Hasta ahora, las medidas proteccionistas del Gobierno se focalizaron en subsidios encubiertos, como por ejemplo los dispuesto en la llamada “Ley de Reducción de la inflación” del 2021. Pero esta vez se estudia abiertamente un nuevo rediseño del sistema arancelario.

El Presidente Biden propuso triplicar el arancel de importación para el acero y el aluminio provenientes de China, del 7,5% al 25%. Esta resolución amplía una anterior que ya había adoptado el expresidente Donald Trump, en virtud de la Sección 232 de la Ley de Expansión Comercial (establecida en 2018). Pero la ley sancionada durante la administración anterior sólo alcanzaba a unos productos específicos, y la propuesta de Biden es generalizar el aumento arancelario sin excepción en todo el sector.
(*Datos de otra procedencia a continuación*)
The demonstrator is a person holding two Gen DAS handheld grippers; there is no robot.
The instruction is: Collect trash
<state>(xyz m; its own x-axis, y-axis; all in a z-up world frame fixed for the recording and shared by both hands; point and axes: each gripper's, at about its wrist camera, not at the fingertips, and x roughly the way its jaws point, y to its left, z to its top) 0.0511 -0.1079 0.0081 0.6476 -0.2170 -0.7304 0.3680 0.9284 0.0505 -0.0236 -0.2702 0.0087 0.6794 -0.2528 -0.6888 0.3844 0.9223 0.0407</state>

Estados Unidos se constituye actualmente como el cuarto productor mundial de acero, mientras que China ocupa el primer lugar. Semejante participación en el mercado haría muy efectivo el impacto de un arancel sobre la importación de China (con beneficios positivos para la industria local), pero este tipo de medidas resultan en su mayoría estériles, debido a que se espera una pronta respuesta por parte de China y la situación volvería al punto de inicio (o aún peor debido a la persistente volatilidad).

Siguiendo el mismo patrón, la administración Biden intervendrá deliberadamente en la adquisición de US Steel por parte de inversores japoneses, un acto populista y desesperado en medio del clima de la campaña electoral.

Asimismo, el Presidente Biden propuso incrementar los aranceles para la importación de madera canadiense del 8% al 14%, sin ningún tipo de justificación convencional. Esto supone un golpe hacia uno de los mayores socios comerciales de Estados Unidos en la región.Queda en evidencia que la política comercial de Biden no se limita exclusivamente a China.

Biden despliega este paquete de propuestas como respuesta a las medidas prometidas por Trump, entre las cuales se encuentra el establecimiento de un arancel universal del 10% sobre todas las importaciones, y una tasa especial del 60% sobre todas las importaciones de China.

Como es de amplio conocimiento, la dictadura comunista en China se negó a cumplir con la liberalización total de su mercado de divisas, un requisito al que se había expresamente comprometido tras su ingreso a la Organización Mundial del Comercio (OMC) en el año 2000. En lugar de ello, solo se dio lugar a una serie de desregulaciones parciales y progresivas que, hasta el momento, no llegaron a desembocar en un mercado libre.

Las políticas proteccionistas se utilizaron como una medida coercitiva para forzar la liberalización cambiaria de China durante la administración de Donald Trump, aunque una vez finalizada la guerra comercial (2018-2020) se llegó a un nuevo status-quo sin mayores cambios en esta materia y con aranceles más elevados entre ambos países (la relación final entre ellos favoreció ligeramente a Estados Unidos).